If an external load is applied at some point against that

mass stream, it would find itself resisted due to its

deflection of the direction of the mass stream at that

point. A small portion of the kinetic energy of the elements

of the rapidly moving mass stream is used up in that

resisting mechanism. If the circulating system

has the ability to restore the original position and

velocity of the elements of the mass stream, such as at the

two endpoints of a parabolic arch spanning some area, then

it has the ability to maintain its structural integrity

against such external forces. Such forces could be the

weight of evacuated tubing surrounding the path of the

parabolic arch, payloads moving along it, and wind loads.

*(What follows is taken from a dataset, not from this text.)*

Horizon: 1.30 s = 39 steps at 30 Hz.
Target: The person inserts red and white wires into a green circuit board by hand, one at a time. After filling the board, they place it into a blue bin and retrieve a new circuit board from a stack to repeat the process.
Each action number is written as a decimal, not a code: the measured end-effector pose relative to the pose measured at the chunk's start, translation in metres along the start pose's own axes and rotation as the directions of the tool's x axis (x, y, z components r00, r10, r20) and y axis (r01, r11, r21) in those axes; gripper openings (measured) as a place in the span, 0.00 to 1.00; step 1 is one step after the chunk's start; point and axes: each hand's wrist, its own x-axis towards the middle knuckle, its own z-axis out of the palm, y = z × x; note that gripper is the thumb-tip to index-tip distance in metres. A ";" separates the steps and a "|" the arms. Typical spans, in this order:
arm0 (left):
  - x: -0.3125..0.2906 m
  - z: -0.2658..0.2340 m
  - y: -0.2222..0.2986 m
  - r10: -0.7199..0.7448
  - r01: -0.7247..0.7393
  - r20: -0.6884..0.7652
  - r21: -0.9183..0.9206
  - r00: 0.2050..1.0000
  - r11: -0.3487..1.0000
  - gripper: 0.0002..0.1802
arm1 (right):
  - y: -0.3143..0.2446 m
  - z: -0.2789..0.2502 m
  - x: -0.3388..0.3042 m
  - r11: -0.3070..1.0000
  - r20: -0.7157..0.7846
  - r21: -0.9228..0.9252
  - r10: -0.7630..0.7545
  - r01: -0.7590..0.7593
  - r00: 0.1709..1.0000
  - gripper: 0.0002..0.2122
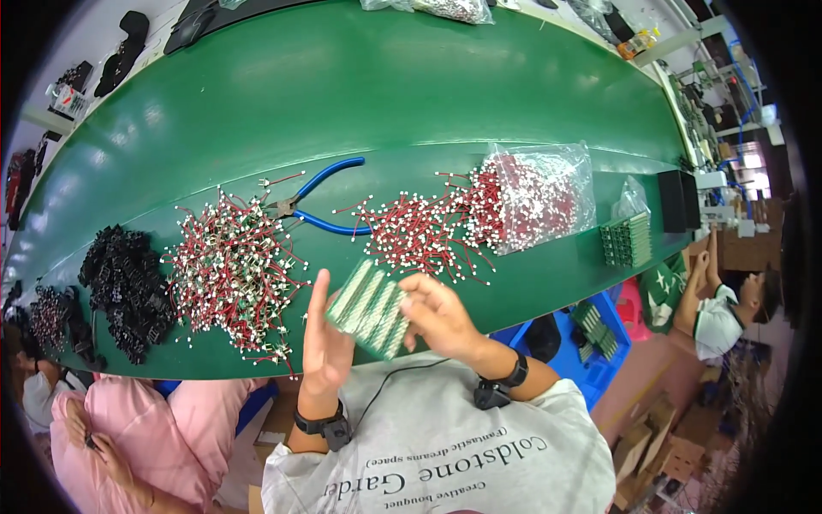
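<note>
Above the table's near edge, my right hand grips a green circuit board panel by its right side. Rows of pale strips cross the panel, which is tilted; whether it is one panel or several stacked cannot be made out. My left hand is at the panel's left edge, fingers stretched upward and not wrapped round it. Beyond my hands lies a heap of red wires with white connectors. A larger heap of red wires with small green boards spreads to the left. Blue-handled cutting pliers rest opened between these heaps.
A clear plastic bag of wired connectors lies to the right. Farther right stand stacked green boards and a black box. Black parts are heaped left. A blue bin sits below the edge. People sit on both sides.
</note>
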 end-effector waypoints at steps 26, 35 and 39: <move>0.007 0.000 0.010 0.048 -0.053 -0.217 -0.013 0.975 0.999 0.42 | -0.078 0.010 0.074 0.665 0.081 -0.525 -0.581 0.531 0.810 0.04; 0.026 0.019 0.009 0.082 -0.074 -0.137 0.062 0.987 0.995 0.37 | -0.073 0.017 0.045 0.667 0.162 -0.498 -0.557 0.555 0.815 0.06; 0.025 0.027 0.009 0.068 -0.051 -0.182 0.097 0.981 0.994 0.37 | -0.073 0.019 0.033 0.450 0.207 -0.711 -0.600 0.540 0.773 0.03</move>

For balance, the path of the stream needs to be like a

highway, supporting equivalent traffic flow in both

directions along side-by-side lanes. This is necessary both

to cancel out the longitudinal component of external loads

applied at a point, and also needed because in an arch

against the pull of gravity, only the upward-moving stream

can support loads.

(There is an exception to this. If the external load

supplies energy to actually accellerate the downward mass

elements even faster downward, it would produce an upward

stpporting force on the external load. An example of this is

in supporting the weight of a solar electric powerplant

located on the side of the arch. Such a powerplant would

increase the energy stored in the rapidly moving mass

stream; the additional energy could then be extracted

elsewhere along the stream, thus also providing the function

of a power transmission line.)

ELEMENTS OF THE MASS STREAM

The design of the mass stream elements needs fit several

criteria. First,they need to contain a permanent magnetic

field source, because this is generates current in coils

which it passes through so as to give off energy, and is

also the field which is thrust against when the mass element

is being re-accellerated and guided. Probably several sets

of permanent magnetic field sources will be needed so as to

more easily define its position and velocity when it is

being course and velocity corrections by the earth surface

accellerators. Second, they need to be able to withstand

physicalcontact with other elements in the mass stream;

prpbably there will be a periodic wear parameter

observed,and those exceeding specs would be culled from the

stream and replaced with refurbished ones. Third, ther eare

different types of mass slements. Most are simply kinetic

energy quanta; others serve sp3ecialized functions such as

carrying small specialized payloads material within

themselves and others being payload on a one way trip to be

raw material for structural components.

PLANETARY BODY ACCESS STRUCTURAL SHAPES

Besides the vertical loop and the parabolic arch shapes,

there is another basic form. If the mass stream is

sufficiently large as to extend upward at an angle from some

point on the earth's surface, it could continue on to be

gradually bent by the earth's gravitational field to circle

the earth to return to its point of origin, such as from a

point on the equator circling around the earth back to

itself. All the way around the Earth, extending far out into

space on the opposite side of the planet from its surface

contact central point. Non-equatorial surface contact points

might need a mirroring point on the opposite side of the

equator from itself.

APPLICATIONS OF PLANETARY BODY ACCESS KINETIC STRUCTURES

Such large kinetic structures could provide transportation

capability millions of times greater than what we currently

have. This massive capacity would totally change mankind's

relationship with space. The experience of building and

utilizing a Stanford Torus space settlement in the Clarke

Belt, constructed entirely of resources from the earth

surface, could teach us a lot which would help in the design

of more of the settlements, as well as learn technological

and sociological techniques useful on Earth herself. The

first space settlements in the Clarke Belt, permanently

connected to earth surface by the kinetic structures,

create a beachhead for returning the the Moon, this time to

create the industrial resource base for building the main

structure of vast numbers of those settlements in the Clarke

Belt. For example, building just one continuous string of

Island-One type 10,000 resident-each stanford torus space

settlements all the way around the earth-circling Clark

Belt, would provide residential areas and supporting

agricultural areas for up to 15 billion people. This would

enable a vastly expanding human civilization while taking

their load off of Mother Earth.

EARTH SURFACT-TO-SURFACE APPLICATIONS

Before these very large kinetic structures can be built here

on the Earth's surface, on the lunar surface, and on the

martian surface, a lot of experience needs to be gained by

utilizing them for smaller spans on the earth surface.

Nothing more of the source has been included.